It had 13.8V on the input and I initially had the output adjusted to 20V. It powered a 2.4GHz 20W RF power amplifier for amateur TV transmission. The PA, this one:

https://www.sg-lab.com/AMP2400/amp2400.html

can run up to 28V voltage input and has a maximum current draw of 1.5 amps. Having made my first ever transmission of video through the Es Hail amateur TV satellite today I was very pleased with my carefully made home brew set up, but I needed a bit more power, so I turned the boost converter output up to 26.5V. I made a test transmission, slowly increasing the drive to the amplifier, and had not even got to an output level as high as that given reliably on 20V when the transmission ended and DC power to outside stopped.

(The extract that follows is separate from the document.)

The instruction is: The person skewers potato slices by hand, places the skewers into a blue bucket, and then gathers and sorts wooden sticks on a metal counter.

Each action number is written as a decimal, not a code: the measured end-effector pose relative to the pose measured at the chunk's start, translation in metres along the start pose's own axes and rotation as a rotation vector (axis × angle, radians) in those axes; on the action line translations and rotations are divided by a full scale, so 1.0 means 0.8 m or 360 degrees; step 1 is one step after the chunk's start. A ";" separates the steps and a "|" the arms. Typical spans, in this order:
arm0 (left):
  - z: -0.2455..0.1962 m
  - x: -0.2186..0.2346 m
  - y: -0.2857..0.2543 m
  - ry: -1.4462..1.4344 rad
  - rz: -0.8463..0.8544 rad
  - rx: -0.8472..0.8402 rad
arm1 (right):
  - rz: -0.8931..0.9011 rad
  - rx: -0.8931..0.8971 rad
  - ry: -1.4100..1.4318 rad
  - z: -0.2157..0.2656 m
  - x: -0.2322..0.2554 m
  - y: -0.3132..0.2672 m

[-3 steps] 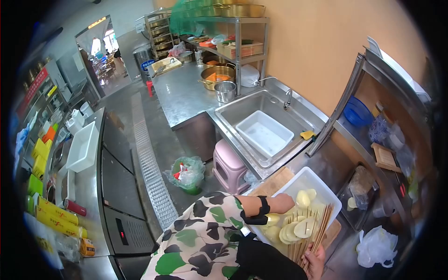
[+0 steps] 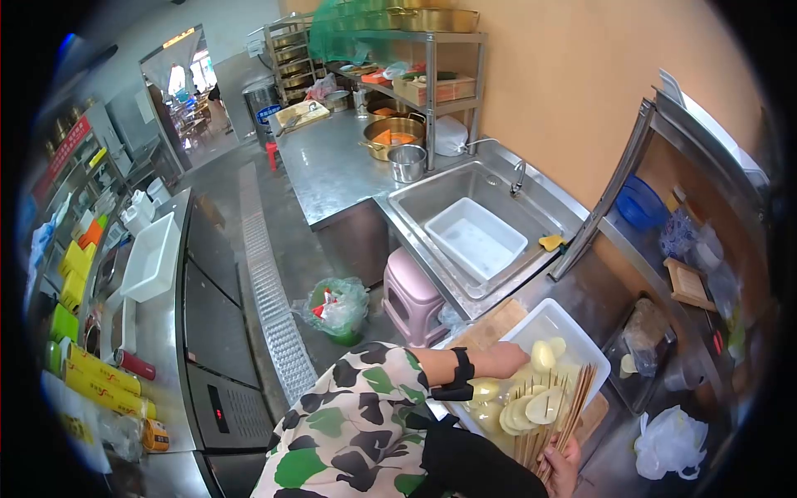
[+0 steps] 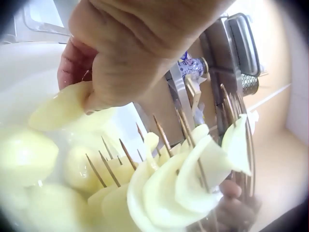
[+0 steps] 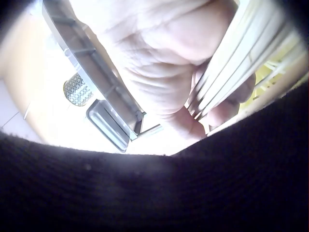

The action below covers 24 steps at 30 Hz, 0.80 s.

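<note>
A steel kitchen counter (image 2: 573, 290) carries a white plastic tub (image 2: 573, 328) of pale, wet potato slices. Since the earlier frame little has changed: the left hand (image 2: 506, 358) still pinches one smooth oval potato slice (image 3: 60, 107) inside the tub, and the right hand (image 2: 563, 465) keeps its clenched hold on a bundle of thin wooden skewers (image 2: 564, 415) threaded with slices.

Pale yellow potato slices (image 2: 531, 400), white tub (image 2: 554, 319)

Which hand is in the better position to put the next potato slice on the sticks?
The left hand, probably. It already pinches a pale yellow potato slice over the white plastic tub. The right hand is occupied, gripping the bundle of thin bamboo skewers.
</note>
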<state>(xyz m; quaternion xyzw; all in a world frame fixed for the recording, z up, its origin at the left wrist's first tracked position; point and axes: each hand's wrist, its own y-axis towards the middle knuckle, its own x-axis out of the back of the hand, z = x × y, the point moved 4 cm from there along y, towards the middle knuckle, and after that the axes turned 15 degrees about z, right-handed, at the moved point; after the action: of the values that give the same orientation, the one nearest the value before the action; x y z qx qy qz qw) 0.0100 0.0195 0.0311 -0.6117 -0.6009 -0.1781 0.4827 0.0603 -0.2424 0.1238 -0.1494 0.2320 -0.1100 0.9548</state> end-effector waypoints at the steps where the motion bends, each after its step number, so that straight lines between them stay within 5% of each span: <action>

I checked the waterproof cabinet by the satellite dish outside where most of the gear lives (it keeps lossy coax runs at 2.4 GHz to a minimum, having the amp by the dish) and on opening it smelt a pungent odour and found the output 35V rated electrolytic on the boost converter had done a proper exploding job. The input to the converter was a dead short, and had blown the linear power supply 7.5 amp line output fuse in the house that feeds 13.8 V to the outside cabinet.

Getting worried now I metered the (expensive) power amp input voltage pin and found it also dead shorted. My elation at my first successful transmission of video via the satellite abruptly ended.

All this leads to the question as to whether such boost converters are liable to go bang with uncontrolled output voltages, and if so, are there better ones available, able to give say 25V out from 13V in, at say 2.5 amps current, continuously? Is there any way to clamp the output voltage of one, so if another one goes berserk it protects whatever it's powering, even if it dies a terrible death itself in the process?

Many thanks if you have got this far and can advise!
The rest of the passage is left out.